**TASK DIRECTIONS:** Only the pictures should be left out; write out all other data exactly.
+ + + +
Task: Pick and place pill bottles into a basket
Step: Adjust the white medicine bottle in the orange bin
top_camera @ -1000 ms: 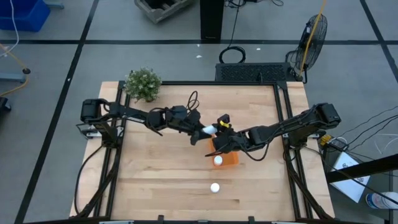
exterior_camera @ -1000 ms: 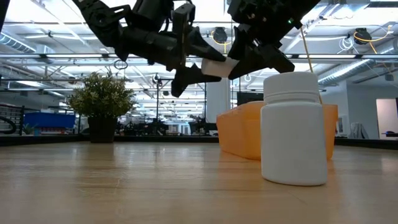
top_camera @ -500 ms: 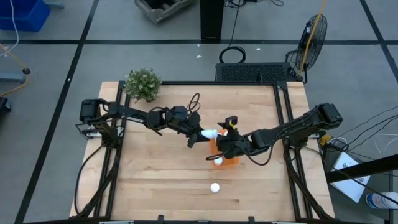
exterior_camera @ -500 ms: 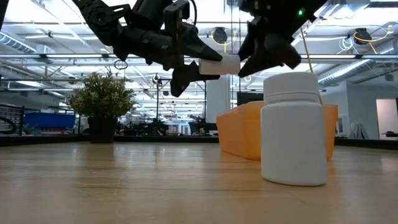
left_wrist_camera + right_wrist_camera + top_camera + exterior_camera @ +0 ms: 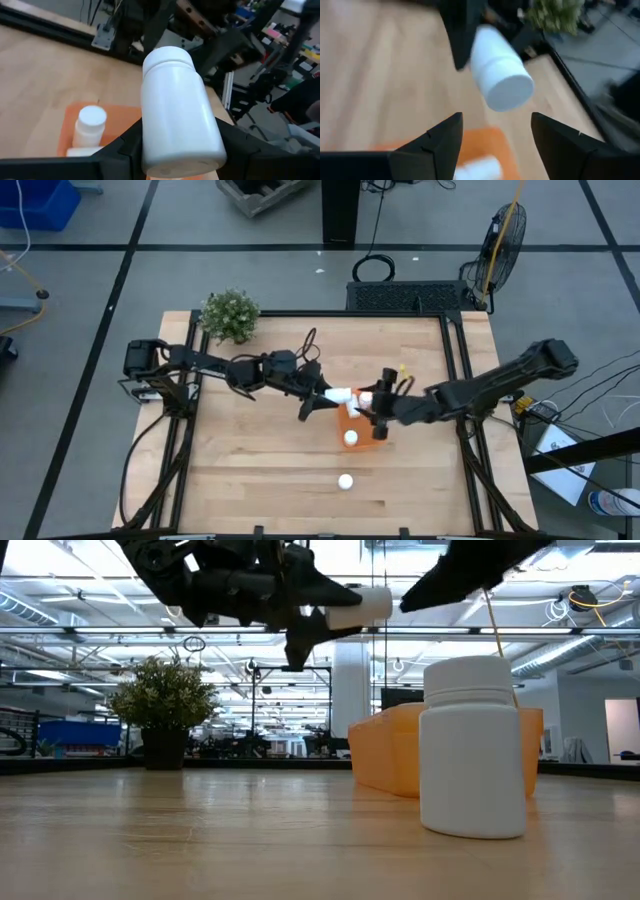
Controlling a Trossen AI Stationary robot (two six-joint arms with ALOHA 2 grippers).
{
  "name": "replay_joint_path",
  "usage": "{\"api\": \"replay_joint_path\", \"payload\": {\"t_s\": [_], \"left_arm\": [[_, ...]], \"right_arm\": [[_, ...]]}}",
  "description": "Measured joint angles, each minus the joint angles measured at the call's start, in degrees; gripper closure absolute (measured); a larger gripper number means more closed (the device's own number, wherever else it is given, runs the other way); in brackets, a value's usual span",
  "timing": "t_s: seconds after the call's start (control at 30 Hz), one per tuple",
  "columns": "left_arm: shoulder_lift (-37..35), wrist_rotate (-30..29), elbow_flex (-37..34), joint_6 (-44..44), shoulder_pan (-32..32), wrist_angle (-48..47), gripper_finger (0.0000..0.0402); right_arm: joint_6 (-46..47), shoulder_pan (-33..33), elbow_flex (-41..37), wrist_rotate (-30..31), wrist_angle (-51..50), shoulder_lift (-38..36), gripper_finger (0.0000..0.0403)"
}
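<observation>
The left gripper (image 5: 318, 395) is seen clamped on a small white cylindrical plastic pill bottle (image 5: 340, 394), held on its side above the table, cap pointing toward the right arm; in the left wrist view the held bottle (image 5: 177, 125) is pinched across its body between the two dark fingers (image 5: 125, 145). The right gripper (image 5: 381, 408) is placed just beyond the cap, jaws spread and empty, as shown by the gap between its fingers (image 5: 440, 142) in the right wrist view.

The bright orange shallow rectangular plastic basket (image 5: 372, 442) lies directly beneath; one bottle in it (image 5: 351, 438) stands upright, and a second is seen lying beside it in the left wrist view only. A further white bottle (image 5: 345, 481) is left on the pale wooden table (image 5: 250, 470), well apart from the basket toward the near edge.

Step judged: carry over the basket, release pending; the bottle should be lowered close to the basket floor before opening, clear of the standing bottle, and the right arm kept off the drop path.

The low view alone shows the held bottle's height above the basket (image 5: 385, 755); the high view alone shows its position over the basket; the green bushy potted plant (image 5: 229, 315) is noted at the far left corner.
</observation>
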Motion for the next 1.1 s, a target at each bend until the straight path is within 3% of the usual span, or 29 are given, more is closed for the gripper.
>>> {"api": "replay_joint_path", "payload": {"t_s": [0.13,0.27,0.43,0.73,0.9,1.1], "left_arm": [[0.0,-0.4,0.0,1.9,-1.0,2.4,0.0230],[0.0,-0.9,0.0,3.9,-2.0,4.0,0.0230],[0.0,-2.3,0.0,4.2,-2.3,3.6,0.0230],[0.0,-3.7,0.0,4.9,-2.3,3.1,0.0230],[0.0,-3.9,0.0,5.0,-2.3,2.9,0.0230],[0.0,-3.2,0.0,5.1,-2.4,3.1,0.0230]], "right_arm": [[3.4,-2.3,-9.5,-1.6,15.9,-6.2,0.0174],[11.0,-8.3,-15.4,-15.8,27.7,-7.6,0.0155],[16.0,-13.0,-17.1,-26.7,32.1,-5.5,0.0117],[16.8,-13.4,-17.0,-32.7,46.1,0.1,0.0072],[18.1,-14.3,-17.0,-32.9,47.6,3.0,0.0094],[17.8,-14.5,-17.0,-34.1,50.2,4.0,0.0194]]}}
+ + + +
**WRITTEN ANSWER:**
Task: Pick and place pill bottles into a basket
Step: Adjust the white medicine bottle in the orange bin
top_camera @ -1000 ms: 
exterior_camera @ -1000 ms: 
top_camera @ -500 ms: 
exterior_camera @ -500 ms: 
left_wrist_camera + right_wrist_camera + top_camera + exterior_camera @ +0 ms: 
Controlling a Trossen AI Stationary robot (two six-joint arms with ALOHA 2 grippers).
{
  "name": "replay_joint_path",
  "usage": "{\"api\": \"replay_joint_path\", \"payload\": {\"t_s\": [_], \"left_arm\": [[_, ...]], \"right_arm\": [[_, ...]]}}",
  "description": "Measured joint angles, each minus the joint angles measured at the call's start, in degrees; gripper closure absolute (measured); a larger gripper number means more closed (the device's own number, wherever else it is given, runs the other way); in brackets, a value's usual span",
  "timing": "t_s: seconds after the call's start (control at 30 Hz), one per tuple",
  "columns": "left_arm: shoulder_lift (-37..35), wrist_rotate (-30..29), elbow_flex (-37..34), joint_6 (-44..44), shoulder_pan (-32..32), wrist_angle (-48..47), gripper_finger (0.0000..0.0402); right_arm: joint_6 (-46..47), shoulder_pan (-33..33), elbow_flex (-41..37), wrist_rotate (-30..31), wrist_angle (-51..50), shoulder_lift (-38..36), gripper_finger (0.0000..0.0403)"
}
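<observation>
The left gripper (image 5: 318, 395) is seen clamped on a small white cylindrical plastic pill bottle (image 5: 340, 394), held on its side above the table, cap pointing toward the right arm; in the left wrist view the held bottle (image 5: 177, 125) is pinched across its body between the two dark fingers (image 5: 125, 145). The right gripper (image 5: 381, 408) is placed just beyond the cap, jaws spread and empty, as shown by the gap between its fingers (image 5: 440, 142) in the right wrist view.

The bright orange shallow rectangular plastic basket (image 5: 372, 442) lies directly beneath; one bottle in it (image 5: 351, 438) stands upright, and a second is seen lying beside it in the left wrist view only. A further white bottle (image 5: 345, 481) is left on the pale wooden table (image 5: 250, 470), well apart from the basket toward the near edge.

Step judged: carry over the basket, release pending; the bottle should be lowered close to the basket floor before opening, clear of the standing bottle, and the right arm kept off the drop path.

The low view alone shows the held bottle's height above the basket (image 5: 385, 755); the high view alone shows its position over the basket; the green bushy potted plant (image 5: 229, 315) is noted at the far left corner.
</observation>
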Motion for the next 1.1 s, a target at each bend until the straight path is within 3% of the usual span, or 29 are given, more is closed for the gripper.
>>> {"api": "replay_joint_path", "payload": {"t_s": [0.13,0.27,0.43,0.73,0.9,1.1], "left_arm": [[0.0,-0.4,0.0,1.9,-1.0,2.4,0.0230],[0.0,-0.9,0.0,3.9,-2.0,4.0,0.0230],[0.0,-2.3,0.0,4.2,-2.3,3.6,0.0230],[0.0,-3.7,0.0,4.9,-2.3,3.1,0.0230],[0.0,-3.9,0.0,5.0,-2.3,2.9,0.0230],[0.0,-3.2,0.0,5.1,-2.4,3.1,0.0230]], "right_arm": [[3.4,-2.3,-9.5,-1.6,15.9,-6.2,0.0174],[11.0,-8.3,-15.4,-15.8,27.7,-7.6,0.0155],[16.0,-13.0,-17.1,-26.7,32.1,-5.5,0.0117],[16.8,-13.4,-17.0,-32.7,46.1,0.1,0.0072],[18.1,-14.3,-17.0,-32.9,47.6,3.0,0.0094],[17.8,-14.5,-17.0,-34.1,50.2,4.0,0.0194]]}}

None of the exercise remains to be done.